The process went something like this: without regulation or taxation, U.S. corporations (owned by a select few Americans, usually older white males) have the freedom to export jobs for cheaper production, reduce wages and reduce overhead by curbing safety and environmental standards. This excess wealth (the increase in GDP mentioned earlier) is concentrated into the hands of the owners, who increase their pay and compensation exponentially.
The gains made by Unions and organized labor at the beginning of the 20th century were wiped out as the jobs were exported to other countries: the average American’s share of national income drastically declined after Reagan was elected while the share by the already wealthy increased further. CEO compensation has increased 425% since 1981, but the national average of income has only increased 26%.
Obviously exporting labor is unsustainable: at some point we can’t ship any more jobs overseas. Unfortunately, because of the disparity of the last three decades the U.S. economy is entirely controlled by these economic elite, so that even when a company’s stock plummets, they’ll still raise executive compensation and tell Union workers that their compensation is the reason that the company’s overhead is high.
With the lack of funding in education, social services and infrastructure building in the last three decades, our work force is unable to keep up with the rising cost of education (leading to decrease in both income and productivity in American workers, mostly due to government policy), our populace is in increasing levels of poverty and our infrastructure is crumbling. As the effects of the decline are felt, more and more people support raising taxes on the wealthy, as a direct response to the disproportionate income, wealth and influence in the government.
The response by the extremely wealthy has been extraordinarily childish: rather than engage in their civic responsibility to build their communities, corporations and wealthy Americans all over the nation are threatening to pack up and move somewhere cheaper. Caterpillar, Jimmy Johns and the Chicago Mercantile Exchange all threatened to leave Illinois because of an increase in income taxes, Twitter threatened to leave San Francisco because of local tax rates, and Standard & Poor’s threatened to move to New Jersey if they didn’t get “special tax breaks”.
The recent trend of threatening to leave might be relatively new, but the concept (the wealthy vacating a community to abdicate social responsibility) is a time-honored tradition.
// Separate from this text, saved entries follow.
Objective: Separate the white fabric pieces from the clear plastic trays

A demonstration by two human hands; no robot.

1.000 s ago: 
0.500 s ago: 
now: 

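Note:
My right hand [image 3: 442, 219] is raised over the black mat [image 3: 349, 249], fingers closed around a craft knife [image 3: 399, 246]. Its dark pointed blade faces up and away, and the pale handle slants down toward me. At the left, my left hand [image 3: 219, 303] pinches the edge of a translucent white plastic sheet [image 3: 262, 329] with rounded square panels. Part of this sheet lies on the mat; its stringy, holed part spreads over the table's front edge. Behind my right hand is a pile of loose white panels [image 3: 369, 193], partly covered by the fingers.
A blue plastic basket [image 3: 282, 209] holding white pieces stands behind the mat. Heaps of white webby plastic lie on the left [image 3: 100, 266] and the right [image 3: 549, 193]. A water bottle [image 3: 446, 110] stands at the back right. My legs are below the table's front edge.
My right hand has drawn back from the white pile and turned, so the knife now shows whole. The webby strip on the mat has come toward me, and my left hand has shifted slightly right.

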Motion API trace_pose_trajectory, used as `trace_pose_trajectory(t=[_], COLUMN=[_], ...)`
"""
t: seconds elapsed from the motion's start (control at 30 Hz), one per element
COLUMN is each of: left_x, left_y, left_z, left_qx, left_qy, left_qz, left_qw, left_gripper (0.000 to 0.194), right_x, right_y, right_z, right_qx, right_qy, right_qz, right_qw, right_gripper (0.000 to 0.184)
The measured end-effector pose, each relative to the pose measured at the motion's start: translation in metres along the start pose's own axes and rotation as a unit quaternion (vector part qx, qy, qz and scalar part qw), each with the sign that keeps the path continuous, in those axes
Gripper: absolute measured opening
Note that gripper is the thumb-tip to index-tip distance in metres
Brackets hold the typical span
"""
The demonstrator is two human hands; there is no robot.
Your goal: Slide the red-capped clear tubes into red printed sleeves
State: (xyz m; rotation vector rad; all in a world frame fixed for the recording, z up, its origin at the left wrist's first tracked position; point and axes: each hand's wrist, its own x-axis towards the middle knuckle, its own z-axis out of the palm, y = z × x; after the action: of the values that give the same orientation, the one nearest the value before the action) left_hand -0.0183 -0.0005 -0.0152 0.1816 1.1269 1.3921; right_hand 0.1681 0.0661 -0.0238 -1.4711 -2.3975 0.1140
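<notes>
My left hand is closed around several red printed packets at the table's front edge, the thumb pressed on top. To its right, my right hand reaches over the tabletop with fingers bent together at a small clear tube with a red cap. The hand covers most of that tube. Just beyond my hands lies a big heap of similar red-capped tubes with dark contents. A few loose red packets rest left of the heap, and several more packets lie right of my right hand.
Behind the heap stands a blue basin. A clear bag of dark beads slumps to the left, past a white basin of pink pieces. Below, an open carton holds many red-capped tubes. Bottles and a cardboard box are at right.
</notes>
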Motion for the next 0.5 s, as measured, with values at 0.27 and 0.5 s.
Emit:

Moving your business to a tax haven (a country with a much lower taxation rate) in order to avoid your tax burden has become so common since the 1970’s that Nicholas Shaxson calls it “the heart of the global economy”. In fact, a single building in the Cayman Islands is home to more than 18,800 firms, including Coca-Cola, Oracle and Intel.
So what can we do about it? Passing laws to restrict the freedom of movement sets a dangerous precedent and reeks of tyranny, but you don’t need to restrict movement to restrict tax shelters (any more than you need to actually move to the Cayman Islands to get the tax break). The people can demand a closure of these tax holes by their Congressional representatives, but what about the moving itself? What can be done when the wealthy take their money and flee to other countries?
The truth is that the wealthy already consume products made in foreign countries and do very little to contribute to the standard of living of the American people. While the GDP would decrease from a mass exodus of the upper echelon of society, it would focus our economy more on providing for the citizens that are left: the American middle class. When the rich next threaten to take their ball and leave, I urge Americans everywhere to call their bluff and speak plainly: we’re better off without them.